C’est un problématique fiscale dont vous faites part ici… Vous pouvez faire hériter qui vous voulez de vos biens, mais seul le marriage ou le pacs permet à votre héritier désigné d’éviter une taxe de 60% sur cet héritage. Ca n’a rien à voir avec qui hérite quoi. Ca a juste à voir avec qui est taxé combien sur l’héritage…
Baissez les droits de succession et vous tuez le marriage tardif à vocation fiscale.
Supprimer le mariage pour le concubinage et laisser les personnes décider ce qu’elles appellent mariage…La seule limite est le respect des droits d’autrui ( garde des enfants, filiation, interdiction des coups et sévices….ect…)

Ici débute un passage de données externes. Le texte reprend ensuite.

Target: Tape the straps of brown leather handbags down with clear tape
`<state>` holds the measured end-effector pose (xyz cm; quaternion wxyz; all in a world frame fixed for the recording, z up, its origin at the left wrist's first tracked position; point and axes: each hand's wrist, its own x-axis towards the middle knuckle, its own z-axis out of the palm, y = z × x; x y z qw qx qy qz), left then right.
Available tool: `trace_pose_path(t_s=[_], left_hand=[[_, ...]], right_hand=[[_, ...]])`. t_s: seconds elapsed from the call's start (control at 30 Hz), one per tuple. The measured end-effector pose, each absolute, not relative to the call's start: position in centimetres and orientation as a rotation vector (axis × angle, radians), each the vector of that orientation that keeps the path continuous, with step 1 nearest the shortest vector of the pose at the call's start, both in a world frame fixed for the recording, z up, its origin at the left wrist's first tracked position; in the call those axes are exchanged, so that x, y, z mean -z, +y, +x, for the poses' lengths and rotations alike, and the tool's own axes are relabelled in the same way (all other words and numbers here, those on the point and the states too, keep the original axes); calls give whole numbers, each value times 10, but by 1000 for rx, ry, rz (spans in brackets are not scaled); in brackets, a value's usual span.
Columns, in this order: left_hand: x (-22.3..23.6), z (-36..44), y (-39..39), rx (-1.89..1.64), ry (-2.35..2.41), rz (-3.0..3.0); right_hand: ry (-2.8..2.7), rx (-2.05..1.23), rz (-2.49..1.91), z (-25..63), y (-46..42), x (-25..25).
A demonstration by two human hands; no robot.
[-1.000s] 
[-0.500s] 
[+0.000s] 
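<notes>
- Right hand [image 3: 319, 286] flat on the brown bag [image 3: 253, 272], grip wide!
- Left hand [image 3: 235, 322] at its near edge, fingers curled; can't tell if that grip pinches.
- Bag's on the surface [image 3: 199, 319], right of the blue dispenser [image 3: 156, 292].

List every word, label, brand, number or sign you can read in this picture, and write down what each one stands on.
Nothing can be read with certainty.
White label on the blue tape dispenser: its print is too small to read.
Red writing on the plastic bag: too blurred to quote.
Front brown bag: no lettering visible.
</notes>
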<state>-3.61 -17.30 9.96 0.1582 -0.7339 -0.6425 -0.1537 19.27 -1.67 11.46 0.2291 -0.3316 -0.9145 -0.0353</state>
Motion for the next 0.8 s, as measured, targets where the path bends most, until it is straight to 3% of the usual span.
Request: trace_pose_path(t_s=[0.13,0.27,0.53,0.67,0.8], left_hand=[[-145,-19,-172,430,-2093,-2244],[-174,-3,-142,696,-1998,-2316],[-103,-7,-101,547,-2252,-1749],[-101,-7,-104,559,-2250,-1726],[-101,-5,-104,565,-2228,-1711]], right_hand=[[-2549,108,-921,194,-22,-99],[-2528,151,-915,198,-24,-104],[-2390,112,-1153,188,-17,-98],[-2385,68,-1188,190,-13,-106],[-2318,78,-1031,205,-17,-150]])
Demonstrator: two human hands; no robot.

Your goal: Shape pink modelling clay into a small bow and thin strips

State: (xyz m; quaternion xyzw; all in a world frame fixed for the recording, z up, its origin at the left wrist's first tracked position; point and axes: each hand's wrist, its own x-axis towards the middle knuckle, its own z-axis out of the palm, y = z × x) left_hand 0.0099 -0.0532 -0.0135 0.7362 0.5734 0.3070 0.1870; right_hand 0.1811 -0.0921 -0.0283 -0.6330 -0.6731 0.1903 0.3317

« La seule limite est le respect des droits d’autrui »
Le respect, on s’en balance.
« Scripta manent » dit l’adage et ce qui est écrit par contrat est fort.
Le contrat est protégé par la société qui, par les lois qu’elle se donne, le valide et sanctionne les manquements que l’une ou l’autre partie signataire pourrait commettre. C’est le principe du droit civil où les litiges sont portés devant un juge qui constate s’il y a eu manquement et, en suivant la loi, décide des dédommagements à donner à la partie lésée.
bah en effet la question est relativement simple, sauf que le sujet est devenu une espèce d’étendard ou de hochet idéologique et à partir de là avancer des arguments de bon sens devient quasiment impossible…et donc qu’est ce que je pourrais dire…c’est les lobbies quoi et je suis plutôt contre ou pour c’est selon.
Faux, archi-faux ! Le mariage est , dans toutes les sociétés et depuis toujours, pour annoncer à la société une nouvelle lignée et/ou répartition des biens.
Et donc ????
Qu’est-ce qui est faux ? J’ai l’espoir qu’il soit possible d’annoncer à « la société » des choses sans passer sous le sein de l’État. Sinon il faudrait immédiatement renationaliser tous les média, tous les établissement d’enseignement, les religions etc.
Ce qui est effectivement plus ou moins en cours… et la source de beaucoup de nos « soucis » actuels.